Why Staff Diversity Matters in Higher Education
For decades, institutes of higher learning have placed increased focus on promoting diversity on their campuses. And while there’s still room to grow, tremendous inroads have been made.
According to data compiled by the U.S. Department of Education, between 1993 and 2013 the percentage of Asian and Hispanic faculty nearly doubled, while the number of black professors increased by roughly half. Similarly, enrollment and graduation rates for Hispanic, black, and Asian citizens in the United States has steadily increased over the past 40 years, with 52 percent of Asian, 22 percent of black, and 15 percent of Hispanic adults in the country having graduated with bachelor’s degrees.
However one area that is often overlooked in these discussions of the successes and failures of campus diversity is the realm of non-academic staff — financial aid counselors, office managers, student advisors. In many cases, these positions work closely with students throughout their academic career, discussing personal topics and helping them plan their future.
And a lack of diversity among these highly-visible positions can send the wrong message to your students about your campus and about the level of opportunity available in their future.
One University Takes Action
A study of the employment demographics of the University of California (UC), Berkeley along with 10 other public colleges found that minority staff comprised only 35 percent of management-level non-teaching positions, which is surprising considering the fact that minority students made up about 58 percent of the student body.
Given these figures, the administrator behind the research identified that “[m]inority staff members were overrepresented in the lowest job classifications and underrepresented in the highest” at these universities.
Concerned by these findings, UC Berkeley decided to act and began developing a new training and mentorship program that will match lower-level minority staffers with senior-level executive administrators, creating relationships and learning opportunities that will help these workers advance in their fields.
The training sessions, in turn, will be focused on career development and cover such topics as strategic networking, how the university works, and how to negotiate.
What Can Your Campus Do?
Beyond establishing a mentorship program similar to UC Berkeley, there are a number of actions your school can take:
Recognize unconscious bias
More than likely your campus already has in place diversity policies that prohibit discrimination or intolerant behavior, particularly when it comes to staffing issues. However, discriminatory acts are not always focused or intentional.

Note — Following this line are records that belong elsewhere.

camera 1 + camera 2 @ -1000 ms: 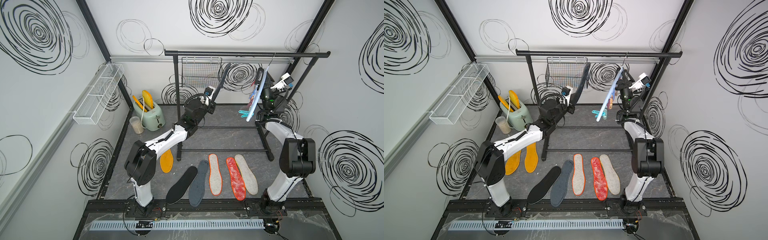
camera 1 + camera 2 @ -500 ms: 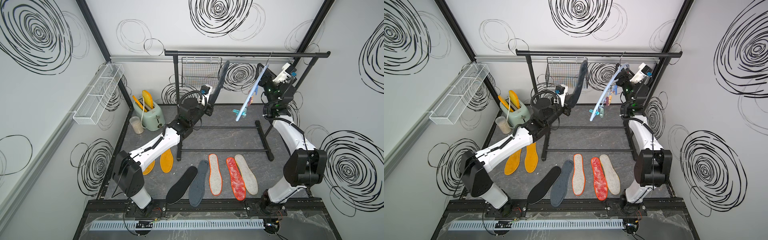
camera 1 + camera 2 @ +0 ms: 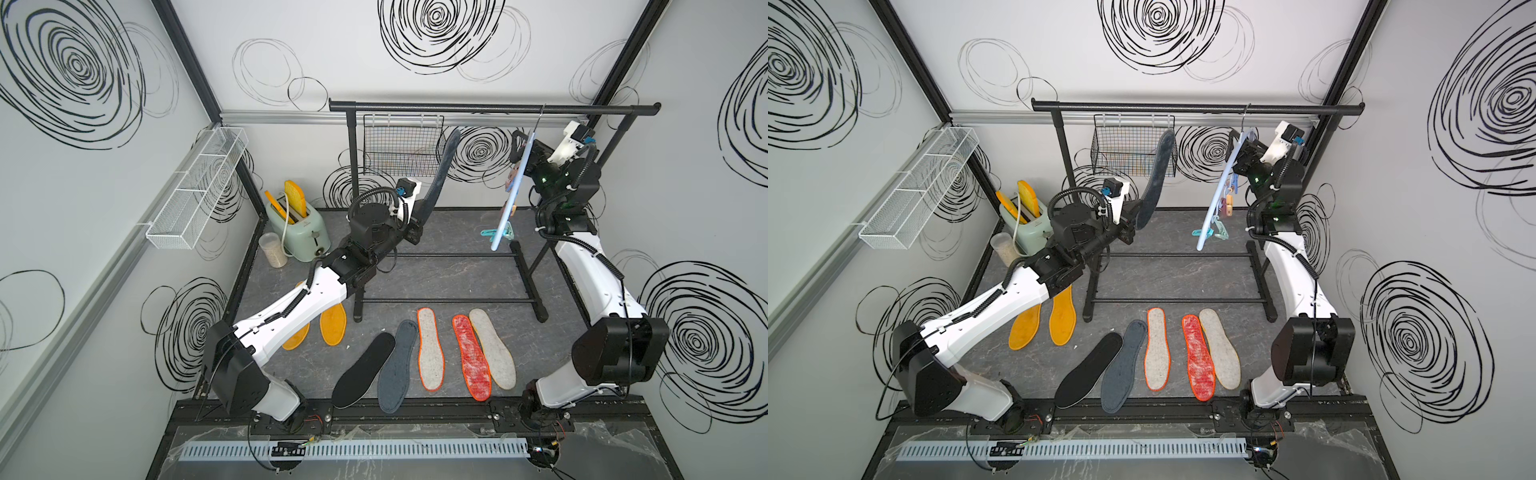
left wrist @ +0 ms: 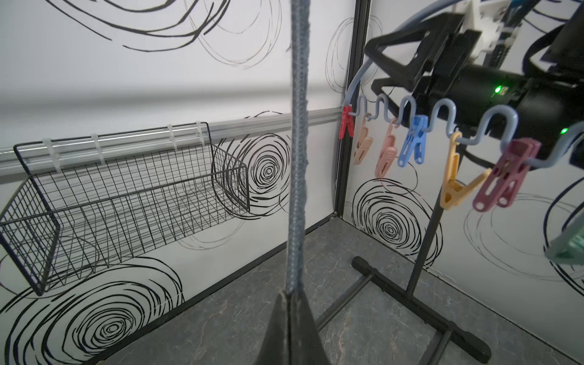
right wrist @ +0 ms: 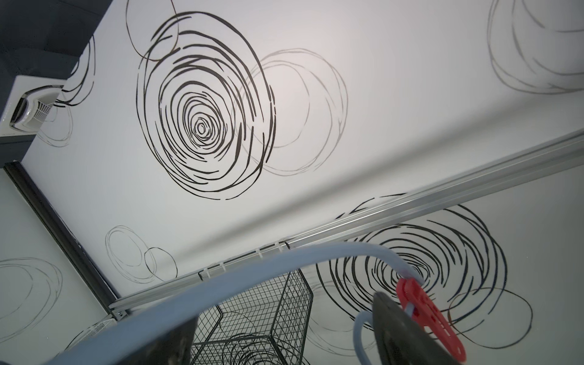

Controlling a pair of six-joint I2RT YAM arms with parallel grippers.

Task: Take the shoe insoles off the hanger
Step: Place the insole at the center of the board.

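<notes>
My left gripper (image 3: 419,220) (image 3: 1133,219) is shut on the heel end of a dark grey-blue insole (image 3: 444,172) (image 3: 1159,174), which stands upright, away from the hanger. In the left wrist view its edge (image 4: 298,158) rises from the gripper (image 4: 292,298). The pale blue hanger (image 3: 513,195) (image 3: 1219,195) hangs tilted from the rail, and its pegs (image 4: 414,142) hold nothing. My right gripper (image 3: 524,154) (image 5: 284,335) is open, up at the hanger's arch (image 5: 252,268). On the floor lie black (image 3: 363,370), grey-blue (image 3: 397,365), white (image 3: 430,349), red (image 3: 471,357), beige (image 3: 492,349) and orange-yellow (image 3: 332,324) insoles.
The black garment rail (image 3: 490,109) spans the back, with a black wire basket (image 3: 401,145) hung on it. A mint-green toaster (image 3: 297,224) and a jar (image 3: 272,249) stand at the back left. A white wire shelf (image 3: 199,187) is on the left wall.
My right gripper has risen along the hanger and opened a little wider, and the hanger has swung to a steeper tilt. My left arm has stretched out lower, still holding the insole.
</notes>
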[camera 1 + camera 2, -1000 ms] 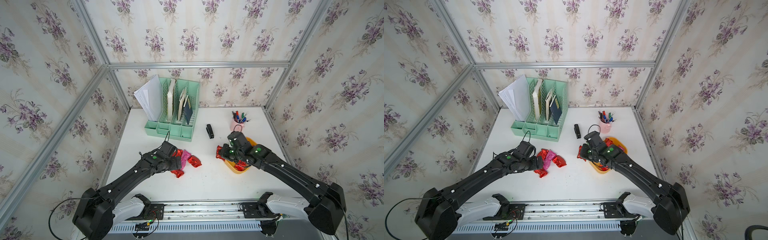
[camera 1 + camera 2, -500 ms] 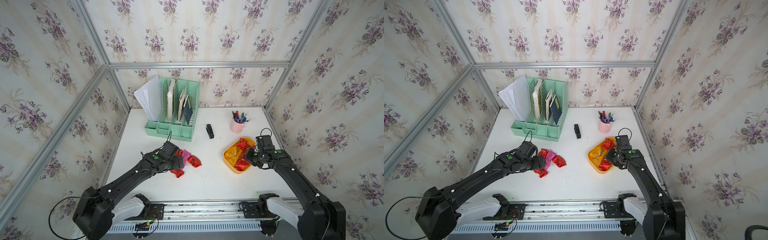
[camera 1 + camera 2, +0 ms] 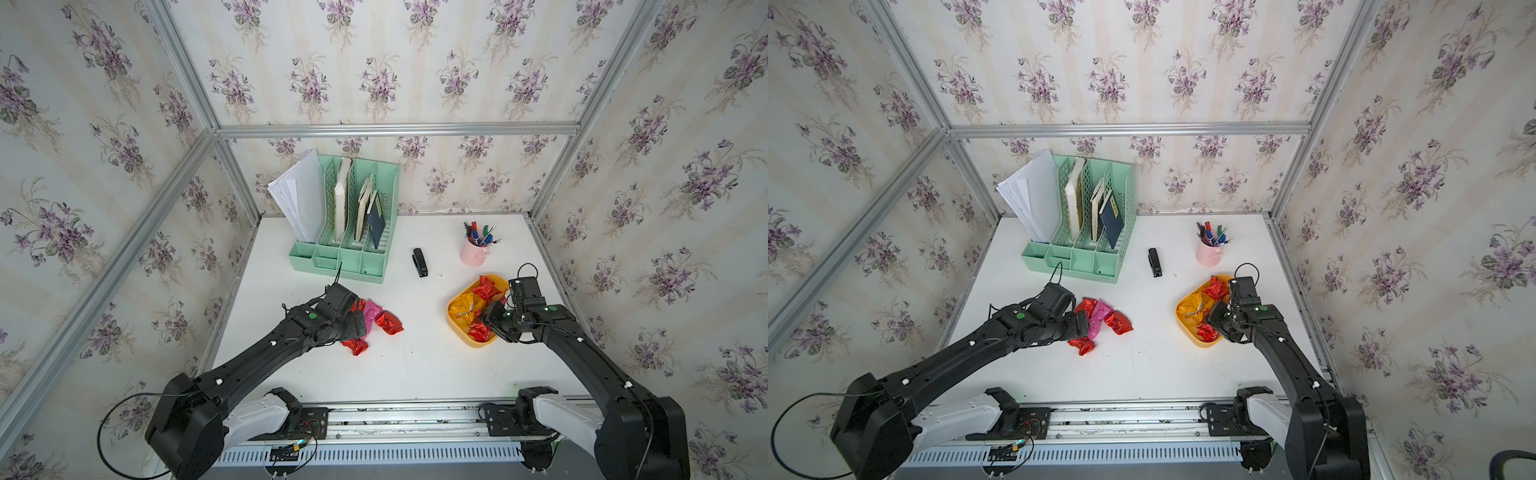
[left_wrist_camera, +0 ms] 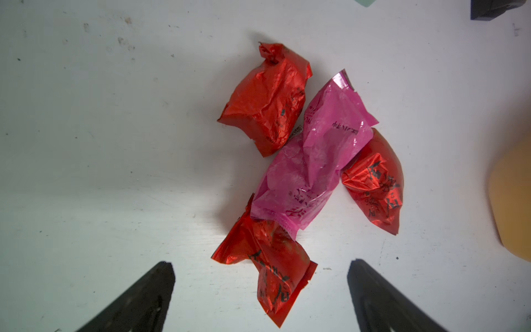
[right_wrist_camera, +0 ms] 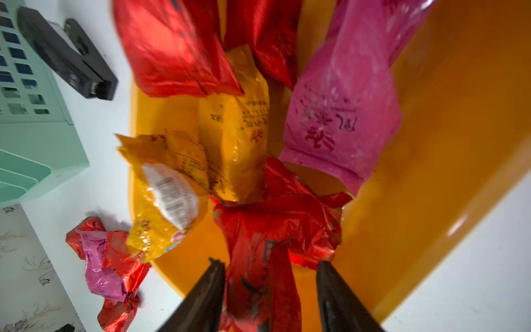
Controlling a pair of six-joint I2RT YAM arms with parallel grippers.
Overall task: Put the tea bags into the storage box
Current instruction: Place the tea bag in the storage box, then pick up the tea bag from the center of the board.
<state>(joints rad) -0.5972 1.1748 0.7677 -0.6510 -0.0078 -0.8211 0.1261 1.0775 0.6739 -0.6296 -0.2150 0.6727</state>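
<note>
Right pincer [image 5: 268,263] gapes around a red bag [image 5: 273,224], likely dropping it in the box [image 5: 431,143]; left pincer [image 4: 260,261] gapes over loose bags [image 4: 304,161].

Left claw [image 4: 260,261] spread wide, right claw [image 5: 269,261] parted, both arms extended forward.

Four loose tea bags [image 4: 298,178], three red and one pink, lie at nine o'clock on the table [image 3: 415,365]. One storage box [image 3: 456,328] at three o'clock holds at least six more: three red, two yellow, one pink. One file organizer [image 3: 345,262], one stapler [image 3: 419,262], one pen cup [image 3: 471,253].
</note>
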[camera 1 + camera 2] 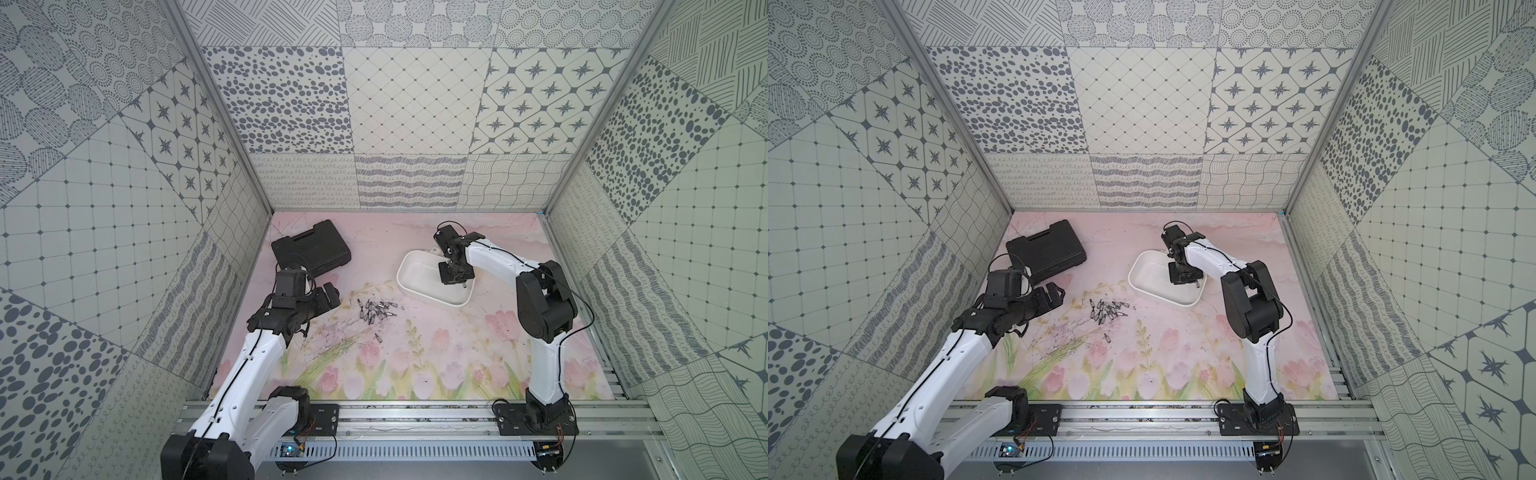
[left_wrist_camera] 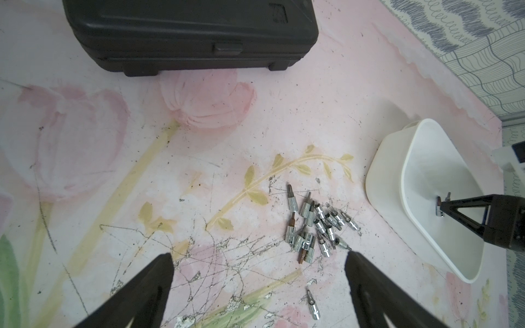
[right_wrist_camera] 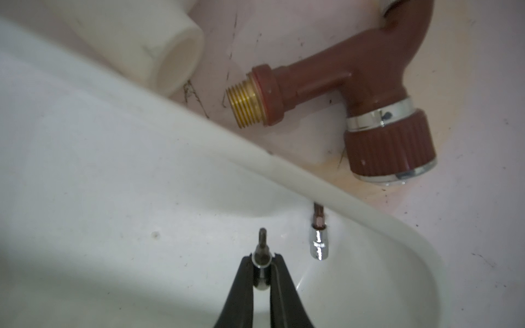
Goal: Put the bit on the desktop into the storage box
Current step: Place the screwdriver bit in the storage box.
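Several chrome bits (image 1: 376, 309) (image 2: 318, 224) lie in a heap on the pink tulip desktop (image 1: 415, 345), and a single bit (image 2: 312, 305) lies a little nearer the front. The white storage box (image 1: 419, 274) (image 2: 426, 170) stands to the heap's right. My right gripper (image 3: 262, 259) hangs inside the box, shut on a bit (image 3: 262, 247) that points out past its tips. Another bit (image 3: 318, 241) lies on the box floor beside it. My left gripper (image 2: 259, 255) is open and holds nothing, left of the heap above the scratched desktop.
A closed black tool case (image 1: 311, 247) (image 2: 190, 34) lies at the back left. Behind the box's far rim (image 3: 227, 147) lie a brown tap fitting with a brass thread (image 3: 355, 93) and a white pipe piece (image 3: 159, 56). Patterned walls enclose three sides.
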You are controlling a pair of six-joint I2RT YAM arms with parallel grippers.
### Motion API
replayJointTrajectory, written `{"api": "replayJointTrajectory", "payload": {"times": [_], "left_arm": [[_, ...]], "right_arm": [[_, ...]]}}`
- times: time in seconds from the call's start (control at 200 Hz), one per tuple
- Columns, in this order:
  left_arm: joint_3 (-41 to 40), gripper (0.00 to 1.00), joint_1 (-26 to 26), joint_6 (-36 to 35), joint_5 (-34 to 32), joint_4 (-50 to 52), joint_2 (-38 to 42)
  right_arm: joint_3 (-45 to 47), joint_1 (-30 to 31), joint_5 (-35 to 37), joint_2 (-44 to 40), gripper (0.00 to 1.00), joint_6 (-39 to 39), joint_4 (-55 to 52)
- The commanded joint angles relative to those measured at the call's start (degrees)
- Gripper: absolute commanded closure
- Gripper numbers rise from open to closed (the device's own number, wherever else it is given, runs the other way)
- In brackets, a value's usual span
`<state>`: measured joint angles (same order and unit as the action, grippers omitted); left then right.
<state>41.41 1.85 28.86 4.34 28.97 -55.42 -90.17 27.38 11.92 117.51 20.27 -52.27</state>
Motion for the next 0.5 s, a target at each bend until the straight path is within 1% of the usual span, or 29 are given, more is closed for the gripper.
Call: {"api": "replayJointTrajectory", "payload": {"times": [0.0, 0.365, 0.495], "left_arm": [[0.01, 0.01, 0.12, -0.56, 1.28, -0.30, 0.45], [-0.02, 0.01, 0.03, -0.56, 1.14, -0.16, 0.60], [-0.06, 0.01, 0.02, -0.52, 1.09, -0.14, 0.58]], "right_arm": [[0.17, -0.35, 1.54, 2.09, 0.87, -0.32, 1.40], [1.09, -0.61, 1.79, 3.49, 0.85, -0.23, 2.07], [1.53, -0.58, 1.50, 3.50, 0.82, -0.25, 2.13]]}}
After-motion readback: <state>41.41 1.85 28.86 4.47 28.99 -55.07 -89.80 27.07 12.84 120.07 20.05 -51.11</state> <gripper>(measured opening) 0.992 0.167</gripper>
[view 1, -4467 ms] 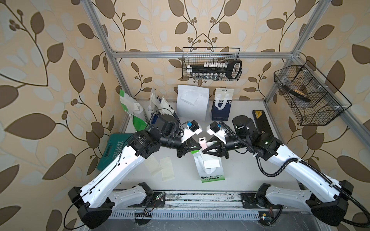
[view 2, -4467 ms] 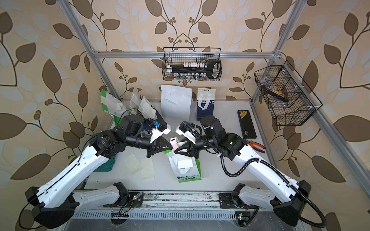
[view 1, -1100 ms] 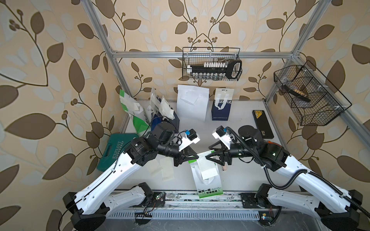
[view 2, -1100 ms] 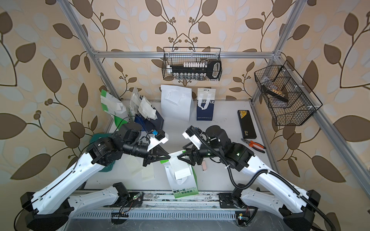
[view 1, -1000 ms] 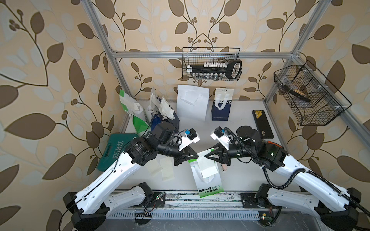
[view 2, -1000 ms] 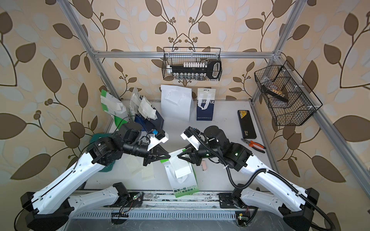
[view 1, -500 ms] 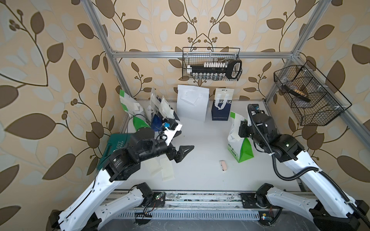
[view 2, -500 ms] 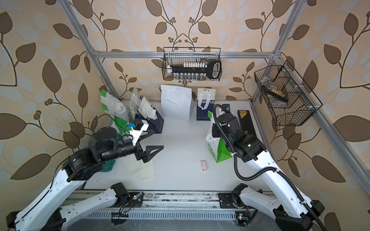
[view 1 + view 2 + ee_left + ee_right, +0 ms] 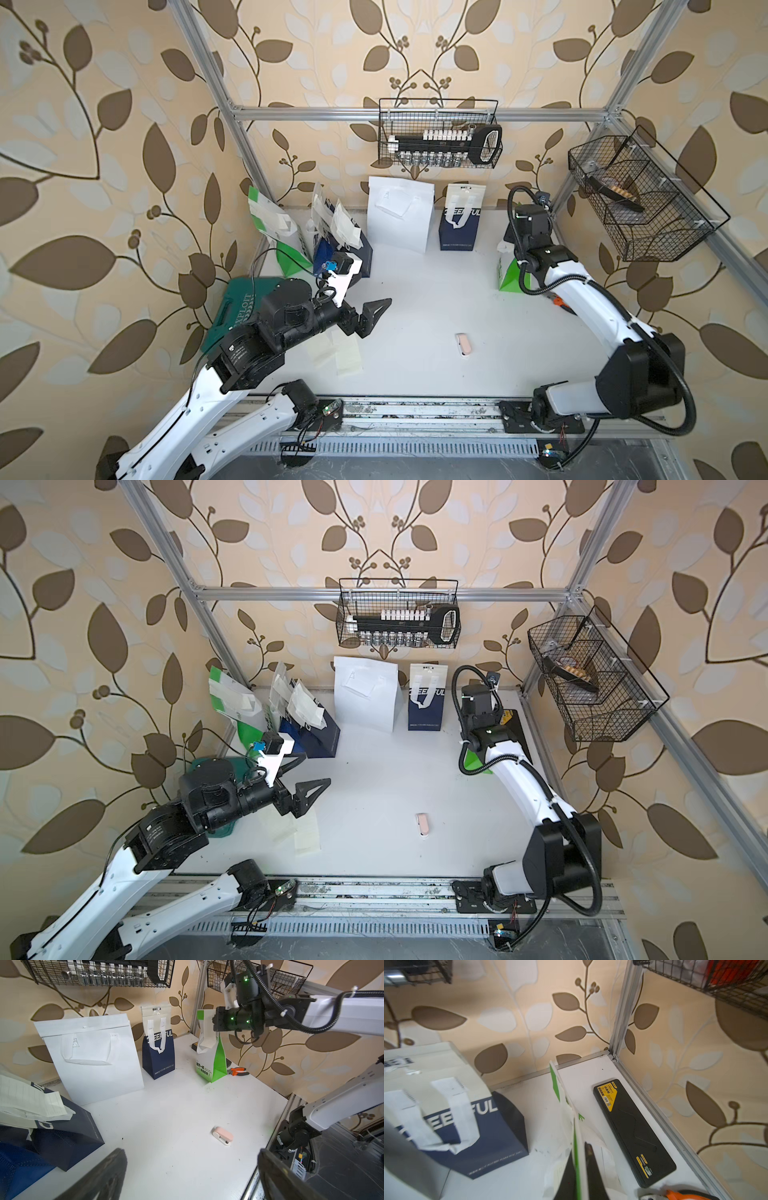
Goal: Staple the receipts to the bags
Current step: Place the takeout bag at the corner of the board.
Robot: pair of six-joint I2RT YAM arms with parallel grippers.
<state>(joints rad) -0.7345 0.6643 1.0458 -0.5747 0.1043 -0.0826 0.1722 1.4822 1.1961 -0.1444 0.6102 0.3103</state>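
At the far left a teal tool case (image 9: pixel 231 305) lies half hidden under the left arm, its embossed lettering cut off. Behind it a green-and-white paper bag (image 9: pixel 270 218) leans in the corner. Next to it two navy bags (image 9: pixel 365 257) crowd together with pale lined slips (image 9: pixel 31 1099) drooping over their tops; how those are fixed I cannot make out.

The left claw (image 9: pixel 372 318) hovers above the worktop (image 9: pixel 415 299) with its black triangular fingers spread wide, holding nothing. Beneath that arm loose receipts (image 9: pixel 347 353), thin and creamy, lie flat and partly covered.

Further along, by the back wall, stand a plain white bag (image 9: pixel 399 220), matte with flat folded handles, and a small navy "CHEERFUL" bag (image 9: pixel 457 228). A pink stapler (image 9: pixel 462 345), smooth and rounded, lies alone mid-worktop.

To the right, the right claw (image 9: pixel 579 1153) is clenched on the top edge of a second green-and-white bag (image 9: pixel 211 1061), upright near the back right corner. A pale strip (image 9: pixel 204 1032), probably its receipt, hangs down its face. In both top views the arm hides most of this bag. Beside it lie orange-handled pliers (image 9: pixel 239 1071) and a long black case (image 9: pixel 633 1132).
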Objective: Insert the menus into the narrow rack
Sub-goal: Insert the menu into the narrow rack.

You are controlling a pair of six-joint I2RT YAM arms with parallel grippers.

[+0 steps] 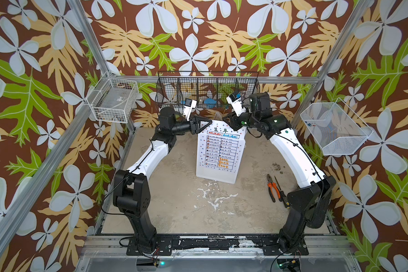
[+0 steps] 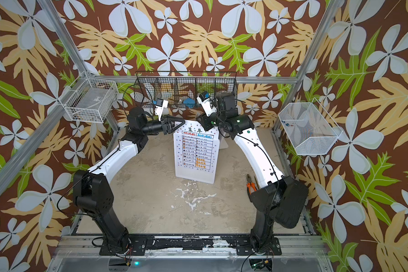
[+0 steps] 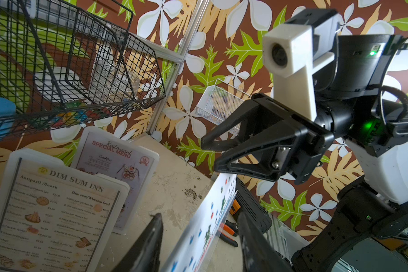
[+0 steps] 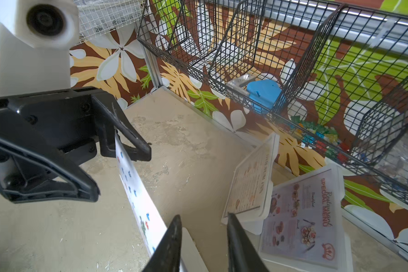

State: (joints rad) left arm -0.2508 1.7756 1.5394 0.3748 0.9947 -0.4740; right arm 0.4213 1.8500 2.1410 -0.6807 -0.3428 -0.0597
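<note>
- Menus, three in all, each a printed sheet with a white margin.
- The white menu has a border of coloured dots and a two-column table. It stands steeply in the middle of the table, printed face toward the arm bases.
- The DIM SUM INN menu is dark-framed with small food pictures. It leans up behind the white one, near the back wall.
- It overlaps the pinkish SPECIAL MENU. Both sit on the table below the rack, one black wire rack with dividers.
- At far left we see one white wire basket on the side wall.
- The left gripper is at the white menu's upper corner on its own side. Its fingers are spread well apart, and the sheet's edge runs between them unpinched.
- The right gripper is at the opposite upper corner, fingers parted with a clear gap. The sheet's edge lies against the outside of one finger, and we see nothing held between them.
- One pair of orange-handled pliers lies on the table beside the right arm.
- At far right, one white mesh basket hangs on the wall.
</note>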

Provide your staff with the tools and training to identify and accommodate any unconscious biases that they may hold. At the same time, evaluate existing processes and policies with an eye towards diversity. Are there any barriers in place that might unintentionally discourage or prevent minority applicants from seeking out positions at your school?
Conscript your Math department or bring in outside experts to analyze your university’s staff and salary distributions, using this information to determine underlying factors that drive any pay or position disparities on your campus.
Focus on education
Most schools now include an element of diversity training in their student orientation programs, and while these efforts are laudable, don’t let them stop there. Provide all of your employees — from the tenured professor to the groundskeeper to the school chancellor — with diversity training.
By empowering your staff to create a more inclusive campus, you can provide your students with a real-world example of a welcoming, tolerant environment.
According to one study conducted by the National Bureau of Economic Research, applicants with “ethnic-sounding” names face increased difficulty in finding positions, often needing to send out 50 percent more resumes to receive the same number of interview requests as job seekers with “white-sounding” names.
Given this trend, try “blinding” your application process, removing identifying details (e.g., names, gender, race) from resumes and cover letters before they are passed along to whomever is responsible for evaluating candidates.
Similarly, consider removing the responsibility for hiring and promotion decisions from the shoulders of a single individual. When these decisions are made by group consensus, the chance for unconscious bias or prejudice to influence the outcome is severely reduced.
By reaffirming your school’s commitment to diversity and eliminating any employment barriers for your non-teaching staff — positions that frequently interact with students on a regular basis — your campus can better encourage success for these often under-represented groups and provide your students with a healthier, more varied academic experience.